2) I'll need to assume that you are using the
common.mk version that is included with the gem5-gpu benchmark repo. This would mean that the benchmark is statically linked, which is important.
3) The segfault indicates that the CPU code is trying to execute instruction pointer (PC) 0x0, which is obviously an invalid instruction address.
Alright, in addition to Konstantinos' recommendation of using gcc-4.4 (which we
also recommend), there are a few things you can try here:
1) For those taking notes, if you run this benchmark in SE mode, you will likely run into a panic: "Tried to execute unmapped address 0x0". SE mode may be quicker for tracking down such bugs.
2) Look at the benchmark's CPU assembly code with "objdump -d -C <binary>". I suspect that you will find something like
"4002f0: e8 0b fd bf ff callq 0 <__libc_tsd_LOCALE>"
near where the ceil() function should be called. This is an indicator that the linker didn't properly set up the linkage for the ceil() function. It basically just gave up and used 0x0 as the function address. You can check the binary's symbol table to establish this. You should see something like the following:
$ objdump -t <binary> | grep UND
...
0000000000000000 w *UND* 0000000000000000 ceil
...
Use this to your advantage to avoid re-running the benchmark each time you try to recompile to get the linking right.

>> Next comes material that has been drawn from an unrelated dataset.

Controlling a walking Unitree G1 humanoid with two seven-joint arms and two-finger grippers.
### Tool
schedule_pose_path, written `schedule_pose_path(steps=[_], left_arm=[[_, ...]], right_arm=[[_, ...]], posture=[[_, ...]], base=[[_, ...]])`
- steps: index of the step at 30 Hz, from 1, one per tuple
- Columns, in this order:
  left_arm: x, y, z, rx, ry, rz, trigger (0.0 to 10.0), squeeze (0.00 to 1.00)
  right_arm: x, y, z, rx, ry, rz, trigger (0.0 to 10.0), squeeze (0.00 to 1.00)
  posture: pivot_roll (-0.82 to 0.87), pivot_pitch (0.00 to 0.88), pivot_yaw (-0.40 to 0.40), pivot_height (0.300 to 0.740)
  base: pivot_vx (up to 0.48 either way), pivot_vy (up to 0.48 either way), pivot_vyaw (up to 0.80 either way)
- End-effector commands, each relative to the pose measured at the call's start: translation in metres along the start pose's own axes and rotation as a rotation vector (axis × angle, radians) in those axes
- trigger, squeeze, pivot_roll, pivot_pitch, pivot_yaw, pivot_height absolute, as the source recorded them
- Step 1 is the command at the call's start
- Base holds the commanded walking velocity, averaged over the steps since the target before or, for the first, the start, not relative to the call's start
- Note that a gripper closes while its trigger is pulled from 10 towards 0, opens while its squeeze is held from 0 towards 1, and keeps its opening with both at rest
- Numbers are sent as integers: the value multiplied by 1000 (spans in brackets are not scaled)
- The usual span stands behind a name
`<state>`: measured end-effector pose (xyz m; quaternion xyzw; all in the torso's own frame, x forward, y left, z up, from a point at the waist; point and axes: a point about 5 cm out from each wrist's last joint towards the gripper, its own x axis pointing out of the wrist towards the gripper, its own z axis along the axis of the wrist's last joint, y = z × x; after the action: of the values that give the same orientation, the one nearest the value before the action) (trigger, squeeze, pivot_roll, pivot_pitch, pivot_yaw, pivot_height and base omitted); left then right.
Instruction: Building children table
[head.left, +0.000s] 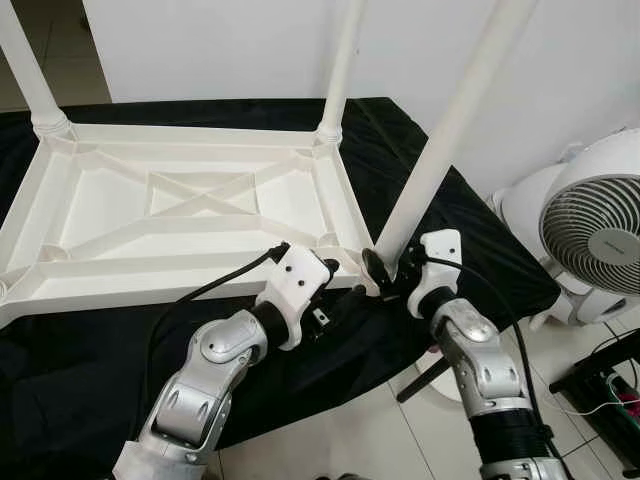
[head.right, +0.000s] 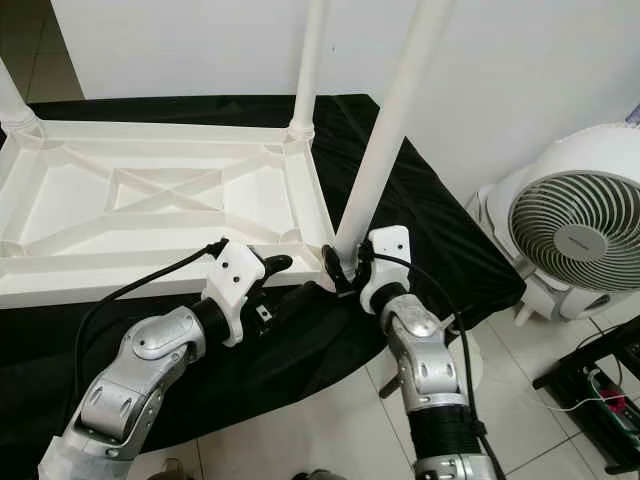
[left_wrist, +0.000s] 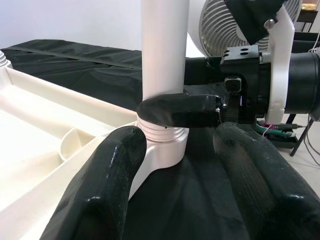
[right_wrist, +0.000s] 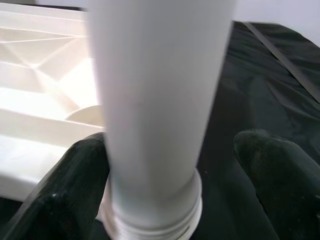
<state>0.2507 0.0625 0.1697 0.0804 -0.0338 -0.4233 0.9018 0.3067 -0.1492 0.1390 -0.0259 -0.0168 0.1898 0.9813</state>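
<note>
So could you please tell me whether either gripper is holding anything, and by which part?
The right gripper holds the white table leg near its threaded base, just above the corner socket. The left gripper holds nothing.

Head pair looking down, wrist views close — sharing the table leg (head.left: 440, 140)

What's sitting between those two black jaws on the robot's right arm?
The base of a white table leg, just above its threaded end. The right wrist view shows it between the right gripper jaws, over the upturned tabletop.
</note>
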Motion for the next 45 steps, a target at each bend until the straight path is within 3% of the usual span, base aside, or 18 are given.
schedule_pose_path(steps=[1, 5, 7, 11, 12, 14, 17, 24, 28, 33, 34, 35, 45], left_arm=[[0, -2, 2, 3, -9, 8, 10000, 0], [0, -2, 2, 5, -9, 8, 10000, 0], [1, -1, 3, 8, -10, 2, 10000, 0], [2, -1, 3, 10, -11, -4, 10000, 0], [2, 0, 4, 12, -12, -5, 10000, 0], [2, 0, 4, 13, -12, -5, 10000, 0], [3, 1, 5, 16, -14, 0, 10000, 0], [3, 3, 5, 19, -15, 5, 10000, 0], [3, 7, 8, 25, -18, 23, 10000, 0], [3, 7, 8, 26, -19, 25, 10000, 0], [2, 7, 8, 26, -19, 27, 10000, 0], [2, 8, 8, 26, -20, 29, 10000, 0], [3, 6, 8, 19, -21, 33, 10000, 0]], right_arm=[[-11, -9, -1, -37, -12, 78, 10000, 0], [-16, -12, -1, -57, -10, 132, 10000, 0], [-20, -27, -1, -98, 3, 216, 10000, 0], [-17, -36, 1, -126, 8, 257, 10000, 0], [-7, -39, 2, -159, 20, 309, 10000, 0], [-4, -39, 2, -166, 26, 325, 10000, 0], [9, -36, 1, -186, 34, 352, 10000, 0], [22, -29, 1, -185, 38, 394, 10000, 0], [43, -11, -3, -175, 51, 463, 10000, 0], [46, -7, -5, -175, 54, 474, 10000, 0], [47, -6, -7, -173, 66, 484, 8902, 0], [47, -7, -11, -180, 84, 493, 0, 0], [38, -21, -21, -174, 112, 487, 0, 0]], posture=[[67, 38, -117, 740], [67, 38, -117, 740], [61, 38, -111, 740], [60, 37, -107, 740], [64, 36, -106, 740], [64, 36, -106, 740], [73, 39, -105, 740], [79, 42, -102, 740], [94, 47, -104, 740], [97, 48, -105, 740], [99, 48, -108, 740], [100, 49, -111, 740], [85, 56, -113, 740]], base=[[0, 0, 0], [0, 0, 0], [0, 0, 0], [0, 0, 0], [0, 0, 0], [0, 0, 0], [0, 0, 0], [0, 0, 0], [0, 0, 0], [0, 0, 0], [0, 0, 0], [0, 0, 0], [0, 0, 0]])
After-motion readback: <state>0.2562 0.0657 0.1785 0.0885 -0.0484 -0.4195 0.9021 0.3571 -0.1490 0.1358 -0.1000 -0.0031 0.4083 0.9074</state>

The problem here is that gcc (all versions) confuses cmath/math.h functions with GPU math functions. GPU functions are defined CUDA include files, and they are declared as __device__ __host__, which means they can be executed on either the GPU or the CPU. Unfortunately, when compiling statically, gcc cannot decide whether to use the cmath/math.h, so it chooses the worst possible option: neither.
To fix this you'll need to play around with unmapping functions from the symbol table that cause the linker conflict. One route is to use the '-u <func>' compiler option to specifically define the function to be unmapped. Sometimes this works, because gcc will choose the CUDA version to unmap, leaving the cmath/math.h version for the CPU to use. Other times (as I believe is the case for you), it will unmap the cmath/math.h version, but not use the CUDA version. You can try reordering the include files in the benchmark source, reordering '-I' compiler options when calling gcc, or reordering the compilation steps to get gcc to select a version (your mileage may vary).
The root problem is that both versions of ceil are globally defined for your benchmark. Another option to fix this is by modifying the benchmark to include the cmath/math.h library inside of a namespace. Then, where ceil is called by CPU code, add the namespace ahead of the call. For example:
...
// At head of file, include math:
namespace cmath {
#include <cmath>
}
...
cmath::ceil(<params>)
...
Hope this helps,
Joel